JANUARY 2018 COUNTRY KITCHEN
In Alabama, cold weather often doesn’t set in until after Christmas. But when winter finally does descend on our Southern state, the bone-chilling cold requires recipes that warm from the inside out. Alabama cooks always need a few good recipes for soups and stews on hand in January.
Cathy Childree of Barbour County has developed several delicious January recipes over the years, along with perfecting a famous local recipe for cornbread, a great compliment to any soup, stew or chili.
Cathy cooks all year for her family, friends and church. However, warm, hearty soups are perfect for feeding family and friends the first couple weeks of the year — after Christmas leftovers have been consumed and before everyone gets settled into their school and work routines.
“Everybody’s tired in January,” she said. “I’m a special education parapro, and I’m out of school for about two-and-a-half-weeks. I love to make soups and stews the week after Christmas,; then live on them and share with whoever comes by those first two weeks of the year.”
Cathy also makes sure to keep plenty of food on hand this time of year for her husband, Kenny, and his friends, who use their farm to practice long-range shooting.
“He has people from the military, police departments or just buddies who show up to practice,” she said. “If they come hungry, I will feed them. You can show up at my house, and even if I’m not ready for you; I’ll find something to fix.”
Just about everyone in Comer, the tiny town where the Childrees live, knows about Cathy’s cornbread recipe.

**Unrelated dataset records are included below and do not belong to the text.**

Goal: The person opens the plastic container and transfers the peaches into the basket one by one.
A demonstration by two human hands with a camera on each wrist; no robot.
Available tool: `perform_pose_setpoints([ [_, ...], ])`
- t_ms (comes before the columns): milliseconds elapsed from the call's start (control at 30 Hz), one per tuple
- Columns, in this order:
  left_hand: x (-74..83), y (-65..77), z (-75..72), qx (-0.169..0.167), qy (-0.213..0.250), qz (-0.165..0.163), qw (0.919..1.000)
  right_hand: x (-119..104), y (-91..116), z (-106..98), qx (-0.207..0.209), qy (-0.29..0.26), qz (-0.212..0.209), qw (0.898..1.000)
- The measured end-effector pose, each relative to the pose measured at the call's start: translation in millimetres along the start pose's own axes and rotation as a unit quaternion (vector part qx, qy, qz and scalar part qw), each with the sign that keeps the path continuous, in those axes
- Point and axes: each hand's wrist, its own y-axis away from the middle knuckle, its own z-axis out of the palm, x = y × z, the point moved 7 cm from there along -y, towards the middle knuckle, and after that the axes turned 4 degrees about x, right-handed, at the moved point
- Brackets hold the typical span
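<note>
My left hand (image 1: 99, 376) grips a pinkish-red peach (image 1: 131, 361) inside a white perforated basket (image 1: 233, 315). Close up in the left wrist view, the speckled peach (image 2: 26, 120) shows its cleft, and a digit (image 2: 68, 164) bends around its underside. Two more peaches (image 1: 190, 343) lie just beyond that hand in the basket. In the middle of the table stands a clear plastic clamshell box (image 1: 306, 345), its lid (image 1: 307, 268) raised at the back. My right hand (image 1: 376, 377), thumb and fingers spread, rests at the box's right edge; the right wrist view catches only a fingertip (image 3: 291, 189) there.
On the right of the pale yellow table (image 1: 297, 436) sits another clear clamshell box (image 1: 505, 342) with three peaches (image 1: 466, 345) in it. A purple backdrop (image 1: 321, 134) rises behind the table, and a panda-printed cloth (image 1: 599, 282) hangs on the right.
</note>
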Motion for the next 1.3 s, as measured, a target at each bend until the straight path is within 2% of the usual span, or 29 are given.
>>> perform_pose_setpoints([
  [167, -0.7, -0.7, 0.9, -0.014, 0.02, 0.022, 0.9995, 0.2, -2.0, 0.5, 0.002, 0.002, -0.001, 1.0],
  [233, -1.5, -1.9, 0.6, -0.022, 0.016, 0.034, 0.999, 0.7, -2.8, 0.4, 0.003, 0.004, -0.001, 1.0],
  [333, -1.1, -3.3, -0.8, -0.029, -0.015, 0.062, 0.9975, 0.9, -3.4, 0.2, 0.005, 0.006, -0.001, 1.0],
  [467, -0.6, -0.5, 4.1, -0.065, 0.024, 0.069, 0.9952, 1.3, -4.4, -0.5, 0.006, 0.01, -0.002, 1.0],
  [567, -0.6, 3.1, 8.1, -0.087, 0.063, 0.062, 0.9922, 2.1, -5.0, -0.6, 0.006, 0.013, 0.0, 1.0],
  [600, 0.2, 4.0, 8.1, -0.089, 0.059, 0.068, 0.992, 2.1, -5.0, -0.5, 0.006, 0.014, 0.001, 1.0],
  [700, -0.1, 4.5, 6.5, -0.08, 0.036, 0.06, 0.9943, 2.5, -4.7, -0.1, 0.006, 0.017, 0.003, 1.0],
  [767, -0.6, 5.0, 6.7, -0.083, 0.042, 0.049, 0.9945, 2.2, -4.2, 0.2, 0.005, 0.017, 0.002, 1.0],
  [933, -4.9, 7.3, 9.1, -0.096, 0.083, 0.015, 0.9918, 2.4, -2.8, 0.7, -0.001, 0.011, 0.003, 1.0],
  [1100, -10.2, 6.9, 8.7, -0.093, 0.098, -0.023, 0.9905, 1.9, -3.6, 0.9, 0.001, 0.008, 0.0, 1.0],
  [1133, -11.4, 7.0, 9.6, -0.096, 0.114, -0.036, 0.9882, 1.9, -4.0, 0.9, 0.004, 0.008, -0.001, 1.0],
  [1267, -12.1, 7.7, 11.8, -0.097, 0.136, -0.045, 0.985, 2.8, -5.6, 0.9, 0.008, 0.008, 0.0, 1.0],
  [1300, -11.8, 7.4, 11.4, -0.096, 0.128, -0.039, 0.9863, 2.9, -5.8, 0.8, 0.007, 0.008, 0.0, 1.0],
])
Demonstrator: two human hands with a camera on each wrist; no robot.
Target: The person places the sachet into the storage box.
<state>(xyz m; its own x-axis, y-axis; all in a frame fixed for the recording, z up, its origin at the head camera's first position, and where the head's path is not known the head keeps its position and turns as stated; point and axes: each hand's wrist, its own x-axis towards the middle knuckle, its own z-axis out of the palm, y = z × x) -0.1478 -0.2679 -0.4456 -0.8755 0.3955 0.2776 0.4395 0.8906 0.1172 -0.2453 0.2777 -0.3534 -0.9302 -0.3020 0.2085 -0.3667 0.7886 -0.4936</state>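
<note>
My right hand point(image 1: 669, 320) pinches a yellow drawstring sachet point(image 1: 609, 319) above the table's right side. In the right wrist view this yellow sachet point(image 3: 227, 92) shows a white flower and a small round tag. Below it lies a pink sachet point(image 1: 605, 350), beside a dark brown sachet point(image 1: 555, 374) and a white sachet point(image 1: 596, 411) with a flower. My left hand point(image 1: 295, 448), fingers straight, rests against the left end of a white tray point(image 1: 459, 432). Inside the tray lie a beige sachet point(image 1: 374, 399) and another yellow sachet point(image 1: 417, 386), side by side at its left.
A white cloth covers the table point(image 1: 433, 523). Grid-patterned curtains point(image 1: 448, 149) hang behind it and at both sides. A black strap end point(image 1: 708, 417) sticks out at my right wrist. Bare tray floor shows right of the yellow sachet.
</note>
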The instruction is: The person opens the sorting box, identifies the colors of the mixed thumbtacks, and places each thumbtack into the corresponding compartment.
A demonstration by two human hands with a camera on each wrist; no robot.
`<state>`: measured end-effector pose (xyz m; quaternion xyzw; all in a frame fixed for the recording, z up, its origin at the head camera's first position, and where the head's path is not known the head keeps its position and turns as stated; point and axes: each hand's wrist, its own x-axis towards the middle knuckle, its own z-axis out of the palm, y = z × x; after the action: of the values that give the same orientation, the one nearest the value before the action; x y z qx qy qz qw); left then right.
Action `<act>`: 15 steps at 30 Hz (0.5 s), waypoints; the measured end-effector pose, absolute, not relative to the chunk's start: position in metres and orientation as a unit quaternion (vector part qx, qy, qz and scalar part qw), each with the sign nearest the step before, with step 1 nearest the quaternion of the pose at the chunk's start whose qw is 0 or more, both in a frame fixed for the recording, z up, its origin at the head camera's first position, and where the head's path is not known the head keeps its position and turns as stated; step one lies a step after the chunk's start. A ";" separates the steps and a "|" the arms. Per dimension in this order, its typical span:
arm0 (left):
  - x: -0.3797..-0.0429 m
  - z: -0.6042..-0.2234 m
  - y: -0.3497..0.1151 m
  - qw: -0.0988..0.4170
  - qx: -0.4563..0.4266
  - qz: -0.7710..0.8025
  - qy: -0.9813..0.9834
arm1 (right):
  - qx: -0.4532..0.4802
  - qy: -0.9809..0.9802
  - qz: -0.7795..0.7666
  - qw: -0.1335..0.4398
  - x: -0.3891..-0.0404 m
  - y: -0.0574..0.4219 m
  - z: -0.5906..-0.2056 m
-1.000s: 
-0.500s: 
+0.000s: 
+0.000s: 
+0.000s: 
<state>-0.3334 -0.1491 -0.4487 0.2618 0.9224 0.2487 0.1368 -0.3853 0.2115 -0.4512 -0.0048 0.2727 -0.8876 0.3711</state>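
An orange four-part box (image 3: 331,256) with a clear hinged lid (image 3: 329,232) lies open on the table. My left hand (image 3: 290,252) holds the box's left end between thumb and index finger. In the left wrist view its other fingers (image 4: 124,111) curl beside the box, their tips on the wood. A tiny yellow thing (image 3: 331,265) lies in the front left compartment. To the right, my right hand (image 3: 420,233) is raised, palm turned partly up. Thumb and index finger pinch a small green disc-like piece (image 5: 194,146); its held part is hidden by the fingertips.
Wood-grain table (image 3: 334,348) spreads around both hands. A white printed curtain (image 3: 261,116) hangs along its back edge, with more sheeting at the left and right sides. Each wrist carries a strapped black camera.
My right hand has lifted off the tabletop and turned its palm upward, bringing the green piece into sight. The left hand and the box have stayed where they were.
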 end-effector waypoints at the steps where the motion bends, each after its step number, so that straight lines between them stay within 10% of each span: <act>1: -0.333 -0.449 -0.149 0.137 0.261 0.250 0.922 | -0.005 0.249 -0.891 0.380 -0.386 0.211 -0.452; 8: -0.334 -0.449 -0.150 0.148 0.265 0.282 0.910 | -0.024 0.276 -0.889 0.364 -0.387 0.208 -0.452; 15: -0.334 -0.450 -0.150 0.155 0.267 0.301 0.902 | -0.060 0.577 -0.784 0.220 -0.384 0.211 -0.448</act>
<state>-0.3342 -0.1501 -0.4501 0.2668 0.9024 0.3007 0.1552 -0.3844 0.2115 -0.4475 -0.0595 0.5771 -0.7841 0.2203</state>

“I’ve been making it since 1981,” she said. “I was teaching high school at the time, and I was the junior class sponsor. We were building a float, and one of the moms decided we were going to be starving before we finished, so she came up to the school with chili and that cornbread. I told her, ‘You’re not leaving before I get that recipe.’ Now, I’m in trouble if I don’t make that cornbread — it’s expected at church, with family or at any kind of gathering where there’s going to be soup.”